7 de set de 2013

Resenha - Escolhida

SINOPSE
Neste terceiro livro da série House of Night os acontecimentos tomam um rumo misterioso e perturbador. Zoey tenta encontrar uma solução para ajudar Steve Rae, que luta para manter sua frágil humanidade, antes que ela se transforme num monstro. Entretanto, salvar sua melhor amiga significa ir contra Neferet, e para conseguir o que deseja, Zoey acaba se aliando a uma inesperada pessoa, tornando-se sua confidente e parceira. Para complicar, o horror atinge a Morada da Noite quando dois assassinatos ocorrem. Zoey se vê diante de um drama pessoal e numa posição realmente difícil. Deve guardar segredos, até mesmo de seus amigos, e tomar delicadas decisões, que poderão afetar todos ao seu redor.
Terceiro livro da série A Morada da Noite, que herdou os pontos que eu particularmente não gostei nos livros anteriores: a feitiçaria, os rituais, os momentos depravados e a escrita ruim/forçada. Além disso, ainda consegui enxergar a clara distinção entre os temas vampiro e magia – sendo o primeiro o que prevaleceu mais – as autoras não conseguiram fazer os dois temas parecerem um só...
A capa como sempre não é das melhores e apesar de alguns fãs brasileiros gostarem dessa arte, eu continuo achando que a versão Brasileira poderia ter sido mais criativa.
Em Escolhida, Zoey caiu grandemente em meu conceito devido ao seu comportamento ordinário e de flertar com vários homens, e a pessoa que eu menos gostava tornou-se minha segunda personagem preferida: Aphrodite.

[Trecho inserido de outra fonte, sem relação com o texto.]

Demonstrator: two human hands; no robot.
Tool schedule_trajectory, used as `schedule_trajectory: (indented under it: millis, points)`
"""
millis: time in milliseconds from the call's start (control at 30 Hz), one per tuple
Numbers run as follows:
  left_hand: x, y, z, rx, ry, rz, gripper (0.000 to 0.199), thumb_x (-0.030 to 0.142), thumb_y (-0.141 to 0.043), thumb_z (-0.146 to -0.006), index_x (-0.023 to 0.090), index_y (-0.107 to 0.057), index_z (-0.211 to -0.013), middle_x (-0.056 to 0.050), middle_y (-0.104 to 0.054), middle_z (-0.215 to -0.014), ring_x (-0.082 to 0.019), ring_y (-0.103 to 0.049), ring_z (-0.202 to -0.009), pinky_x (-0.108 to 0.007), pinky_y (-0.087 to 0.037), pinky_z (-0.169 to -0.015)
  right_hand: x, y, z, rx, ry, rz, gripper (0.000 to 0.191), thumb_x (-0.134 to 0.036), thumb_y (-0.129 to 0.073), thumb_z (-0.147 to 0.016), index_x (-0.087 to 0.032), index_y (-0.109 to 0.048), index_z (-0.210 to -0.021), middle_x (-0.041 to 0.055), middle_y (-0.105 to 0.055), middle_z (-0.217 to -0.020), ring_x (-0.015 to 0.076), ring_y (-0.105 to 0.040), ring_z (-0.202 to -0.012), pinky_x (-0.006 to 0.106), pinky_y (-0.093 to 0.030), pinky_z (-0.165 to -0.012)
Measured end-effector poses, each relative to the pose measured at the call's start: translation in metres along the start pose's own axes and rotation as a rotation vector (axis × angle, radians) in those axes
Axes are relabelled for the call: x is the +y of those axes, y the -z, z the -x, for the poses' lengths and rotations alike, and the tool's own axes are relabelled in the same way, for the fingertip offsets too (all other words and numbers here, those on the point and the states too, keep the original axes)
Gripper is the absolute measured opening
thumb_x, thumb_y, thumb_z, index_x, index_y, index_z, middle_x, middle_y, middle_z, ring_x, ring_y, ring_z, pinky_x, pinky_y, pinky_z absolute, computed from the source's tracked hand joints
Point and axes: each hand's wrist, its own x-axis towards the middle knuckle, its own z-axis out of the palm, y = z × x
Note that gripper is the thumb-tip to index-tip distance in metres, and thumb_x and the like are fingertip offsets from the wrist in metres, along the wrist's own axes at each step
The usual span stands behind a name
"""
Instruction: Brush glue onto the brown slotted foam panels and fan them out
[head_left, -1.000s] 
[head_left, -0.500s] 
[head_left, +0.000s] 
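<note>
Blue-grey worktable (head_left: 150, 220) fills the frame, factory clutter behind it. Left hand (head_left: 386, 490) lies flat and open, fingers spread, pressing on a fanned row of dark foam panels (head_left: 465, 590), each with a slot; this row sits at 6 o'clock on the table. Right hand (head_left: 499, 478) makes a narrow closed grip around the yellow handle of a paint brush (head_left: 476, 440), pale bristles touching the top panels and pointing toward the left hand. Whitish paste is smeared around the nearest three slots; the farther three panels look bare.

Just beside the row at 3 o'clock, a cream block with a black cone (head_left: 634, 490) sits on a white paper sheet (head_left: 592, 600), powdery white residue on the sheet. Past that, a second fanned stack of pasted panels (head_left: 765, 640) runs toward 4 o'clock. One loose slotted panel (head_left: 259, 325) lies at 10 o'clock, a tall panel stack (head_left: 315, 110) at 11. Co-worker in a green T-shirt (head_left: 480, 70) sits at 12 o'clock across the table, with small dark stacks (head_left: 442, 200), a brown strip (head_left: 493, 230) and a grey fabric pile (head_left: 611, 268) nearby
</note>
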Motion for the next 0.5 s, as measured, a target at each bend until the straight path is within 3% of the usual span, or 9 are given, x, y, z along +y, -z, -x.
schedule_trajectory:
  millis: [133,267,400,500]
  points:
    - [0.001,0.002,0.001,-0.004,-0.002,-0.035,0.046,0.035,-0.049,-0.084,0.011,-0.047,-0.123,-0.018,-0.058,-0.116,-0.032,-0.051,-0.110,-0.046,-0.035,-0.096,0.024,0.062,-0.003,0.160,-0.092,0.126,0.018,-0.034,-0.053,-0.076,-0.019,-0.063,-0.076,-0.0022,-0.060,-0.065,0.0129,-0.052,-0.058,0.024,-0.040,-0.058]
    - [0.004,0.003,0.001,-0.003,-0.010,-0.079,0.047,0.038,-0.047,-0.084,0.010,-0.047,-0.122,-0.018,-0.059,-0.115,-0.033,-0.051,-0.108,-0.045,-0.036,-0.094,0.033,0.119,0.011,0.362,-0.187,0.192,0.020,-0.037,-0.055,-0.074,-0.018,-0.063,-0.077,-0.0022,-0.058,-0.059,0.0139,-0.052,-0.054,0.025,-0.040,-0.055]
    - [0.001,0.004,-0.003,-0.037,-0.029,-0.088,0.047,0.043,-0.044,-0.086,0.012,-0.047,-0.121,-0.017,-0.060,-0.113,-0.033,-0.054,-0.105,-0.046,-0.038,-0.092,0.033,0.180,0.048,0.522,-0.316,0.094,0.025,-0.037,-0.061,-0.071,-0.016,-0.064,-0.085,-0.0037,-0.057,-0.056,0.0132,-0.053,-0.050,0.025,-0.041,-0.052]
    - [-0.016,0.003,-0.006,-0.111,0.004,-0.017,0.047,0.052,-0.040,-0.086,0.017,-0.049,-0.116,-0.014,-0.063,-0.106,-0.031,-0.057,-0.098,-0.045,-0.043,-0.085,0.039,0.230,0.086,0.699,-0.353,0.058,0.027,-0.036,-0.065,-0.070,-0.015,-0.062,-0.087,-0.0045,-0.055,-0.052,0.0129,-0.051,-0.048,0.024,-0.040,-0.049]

Heath se faz bem mais presente neste livro e eu sinceramente gostei dele, se melhorar um pouco mais ele acabará entrando em minha lista de preferidos! Mas a cada acertada, as Cast acabam dando uma errada feia e neste caso, o erro se resume ao aumento da depravação, que por vezes me fizeram achar que estava num livro erótico para adolescentes...

Entendi perfeitamente a relação que as autoras queriam fazer entre tomar sangue e o prazer sexual, mas não vi necessidade de descrever as sensações calientes e carnais que Zoey sentiu com tanto afinco. Me desagradei com isso, pois não é um gênero que seja muito fã. Mas para não ser injusta vou confessar que achei inusitada a forma como a carimbagem de Zoey e Heath foi rompida, uma ideia diferente e que me deixou até com pena dele.

Outro ponto negativo foram as irritantes repetições, a forma como tudo para a protagonista é “nerd” o tempo todo e um ou outro palavrão que encontrei... Mas estes pontos podem ser superados no final das contas, até porque as burradas de Zoey no decorrer da história são bem maiores que suas repetições.

E foram estas burradas que considerei um ponto forte no livro. Apesar de a protagonista ser uma vampira especial ela é como qualquer outra pessoa e erra tanto quanto os outros; gostei muito desse toque de realidade que as escritoras deram a personagem... Suas atitudes fizeram de sua vida um caos e de repente ela encontrou-se completamente sozinha, sem namorados, sem amigos, sem nada!

Algo bem interessante não é? A Morada da Noite é completamente livre de mocinhas perfeitas, acerta em algumas partes, mas peca horrivelmente em outras.
Opinião Final: O livro possui um ou outro acontecimento um pouco inútil pra série, mas mesmo assim é interessante de se ler – se conseguir ignorar os pontos negativos.